= Shane Roche =

Wexford Gaelic footballer and manager

Shane Roche is a Gaelic football manager and former player. He played for the Geraldine O'Hanrahans club and at senior level for the Wexford county team and later managed Wexford.

==Career==
When Paul Galvin left Wexford in 2020, Roche, who was working with him, became interim manager in September 2020. He was formally ratified as manager and was given a two-year contract in January 2021. He chose to step down as Wexford manager in 2022. Roche was a selector under Galvin's management and took over from Galvin amid the impact of the COVID-19 pandemic on Gaelic games and was in charge for the last two league games.

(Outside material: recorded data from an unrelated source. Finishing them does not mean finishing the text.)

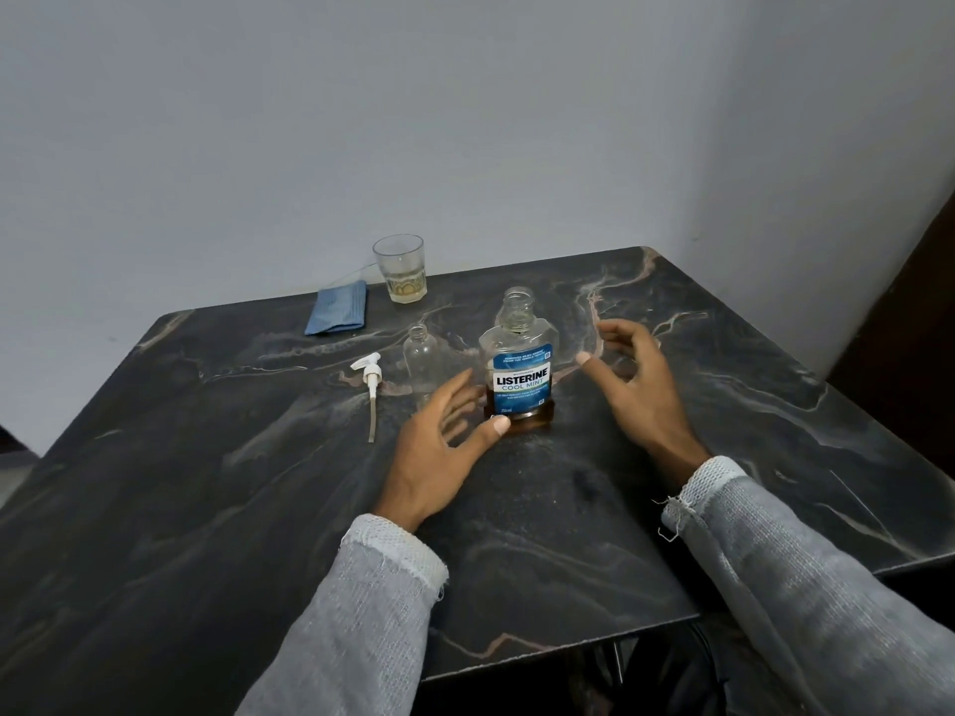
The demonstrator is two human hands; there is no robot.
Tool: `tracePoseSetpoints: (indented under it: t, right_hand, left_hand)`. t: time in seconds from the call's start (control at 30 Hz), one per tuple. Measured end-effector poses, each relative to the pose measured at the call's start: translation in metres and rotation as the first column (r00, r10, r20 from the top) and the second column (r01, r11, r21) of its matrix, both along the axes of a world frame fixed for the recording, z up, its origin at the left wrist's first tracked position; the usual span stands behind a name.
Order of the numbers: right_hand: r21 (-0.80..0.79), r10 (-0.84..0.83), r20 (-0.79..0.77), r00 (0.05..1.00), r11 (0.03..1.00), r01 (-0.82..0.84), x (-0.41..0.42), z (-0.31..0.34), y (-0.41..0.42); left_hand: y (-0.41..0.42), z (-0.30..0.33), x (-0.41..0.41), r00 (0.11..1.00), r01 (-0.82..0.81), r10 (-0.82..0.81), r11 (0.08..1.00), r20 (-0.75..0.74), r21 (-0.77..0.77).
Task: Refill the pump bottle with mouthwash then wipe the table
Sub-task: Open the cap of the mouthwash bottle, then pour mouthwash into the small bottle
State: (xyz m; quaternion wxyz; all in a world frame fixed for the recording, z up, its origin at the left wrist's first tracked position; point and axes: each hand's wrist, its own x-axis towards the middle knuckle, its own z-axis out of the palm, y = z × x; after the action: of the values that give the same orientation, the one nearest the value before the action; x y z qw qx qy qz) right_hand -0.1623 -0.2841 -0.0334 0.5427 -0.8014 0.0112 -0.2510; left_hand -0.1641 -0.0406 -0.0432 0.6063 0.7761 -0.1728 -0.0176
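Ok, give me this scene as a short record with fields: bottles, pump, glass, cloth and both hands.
mouthwash bottle: upright, uncapped, a little brown liquid at the bottom
small clear bottle: upright, open, looks empty
pump head: lying on the table, off the bottle
glass: some pale liquid, near the wall
blue cloth: folded, left of the glass
left hand: open, beside the mouthwash bottle
right hand: open, holding nothing

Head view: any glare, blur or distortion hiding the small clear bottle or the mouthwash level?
Head view: soft dim light, no harsh glare; wide-angle bends the table edges; the clear pump bottle blends into the dark marble, its base hidden by the left hand; the mouthwash bottle is sharp, amber liquid low.
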Motion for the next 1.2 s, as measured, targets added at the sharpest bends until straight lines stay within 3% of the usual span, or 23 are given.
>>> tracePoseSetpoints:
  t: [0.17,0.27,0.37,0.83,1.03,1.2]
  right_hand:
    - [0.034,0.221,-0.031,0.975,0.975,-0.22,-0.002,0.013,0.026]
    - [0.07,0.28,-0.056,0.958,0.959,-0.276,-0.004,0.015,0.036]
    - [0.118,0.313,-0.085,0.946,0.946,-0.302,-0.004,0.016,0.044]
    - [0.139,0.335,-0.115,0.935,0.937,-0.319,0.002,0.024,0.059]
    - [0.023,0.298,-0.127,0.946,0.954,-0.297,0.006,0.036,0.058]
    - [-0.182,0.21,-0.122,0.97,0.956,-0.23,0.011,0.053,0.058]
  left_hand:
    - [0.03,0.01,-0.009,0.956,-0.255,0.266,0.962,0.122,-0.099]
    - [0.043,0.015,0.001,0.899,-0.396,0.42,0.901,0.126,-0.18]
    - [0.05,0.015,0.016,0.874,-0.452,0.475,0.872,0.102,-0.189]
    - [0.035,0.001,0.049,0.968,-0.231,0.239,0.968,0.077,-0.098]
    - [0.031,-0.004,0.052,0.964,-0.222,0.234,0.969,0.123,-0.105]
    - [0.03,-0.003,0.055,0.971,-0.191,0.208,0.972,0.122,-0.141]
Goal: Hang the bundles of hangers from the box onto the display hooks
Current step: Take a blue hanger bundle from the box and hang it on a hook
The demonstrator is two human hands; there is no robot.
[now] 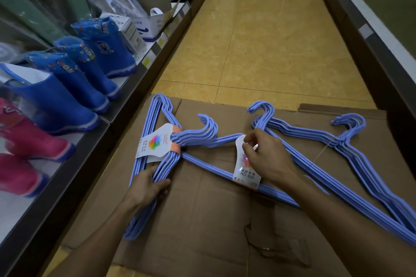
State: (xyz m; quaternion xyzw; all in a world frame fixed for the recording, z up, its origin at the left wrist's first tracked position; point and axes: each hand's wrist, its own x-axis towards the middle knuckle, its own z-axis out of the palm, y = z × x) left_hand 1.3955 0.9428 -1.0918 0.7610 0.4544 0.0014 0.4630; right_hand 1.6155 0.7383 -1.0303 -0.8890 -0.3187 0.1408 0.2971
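Note:
Three bundles of light blue hangers lie on a flattened brown cardboard box [202,220] on the floor. The left bundle [157,132] carries a white paper label with an orange band; my left hand [148,186] grips its lower bars. The middle bundle [225,168] has a white label reading "NO: 829" [246,174]; my right hand [267,157] pinches the top of that label between thumb and fingers. The right bundle [351,146] lies untouched, its hooks pointing away from me. No display hooks are in view.
A low shelf along the left holds blue rubber boots [90,58], pink boots [29,139] and a white open carton [153,18]. Yellow tiled aisle floor [270,40] runs ahead. Another dark shelf base [371,47] lines the right side.

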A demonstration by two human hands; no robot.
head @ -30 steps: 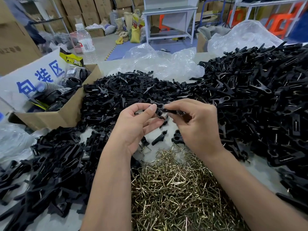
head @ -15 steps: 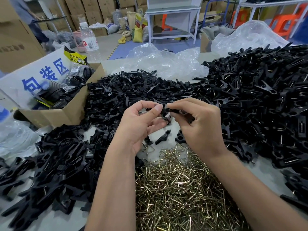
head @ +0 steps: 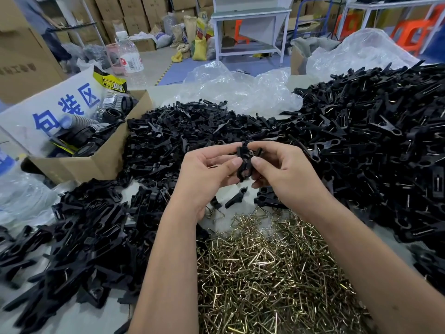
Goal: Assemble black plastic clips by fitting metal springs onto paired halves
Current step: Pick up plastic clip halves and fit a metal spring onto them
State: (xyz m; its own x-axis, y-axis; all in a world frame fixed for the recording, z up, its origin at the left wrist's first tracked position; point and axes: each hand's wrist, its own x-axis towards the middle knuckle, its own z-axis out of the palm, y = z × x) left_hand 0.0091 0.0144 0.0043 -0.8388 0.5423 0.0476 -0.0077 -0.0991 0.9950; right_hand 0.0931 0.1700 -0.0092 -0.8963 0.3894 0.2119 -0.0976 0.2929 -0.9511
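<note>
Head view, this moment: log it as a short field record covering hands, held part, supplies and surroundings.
left hand: pinches the black clip
right hand: pinches the same clip from the other side
held part: plastic halves paired, held above the table; spring not clearly visible
springs: brass-coloured spring pile below the hands
loose halves: black heap at left
assembled clips: heap at right
box: cardboard box, far left

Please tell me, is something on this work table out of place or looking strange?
Nothing stands out. Both hands, left hand and right hand, pinch one black clip above the table. The springs lie in one heap, loose clip halves in another, spring-fitted clips on the right.
</note>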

Roche led Wexford to a Division Four Shield in the 2021 National League and to sixth position finish in Division Four of the 2022 National Football League; however, Dublin defeated the team twice in the Leinster Senior Football Championship. Roche was a squad member when Wexford played in the 2008 and 2011 Leinster SFC finals. He scored 2–04 against Carlow in the 2011 Leinster Senior Football Championship semi-final and was awarded 'man of the match'.

Roche is a Geraldine O'Hanrahans player and he got a win over Wicklow as well in the 2021 championship. Another achievement for Shane Roche as Wexford manager was defeating Offaly in the Leinster Preliminary Round in 2022 with Offaly being two divisions above Wexford at the time.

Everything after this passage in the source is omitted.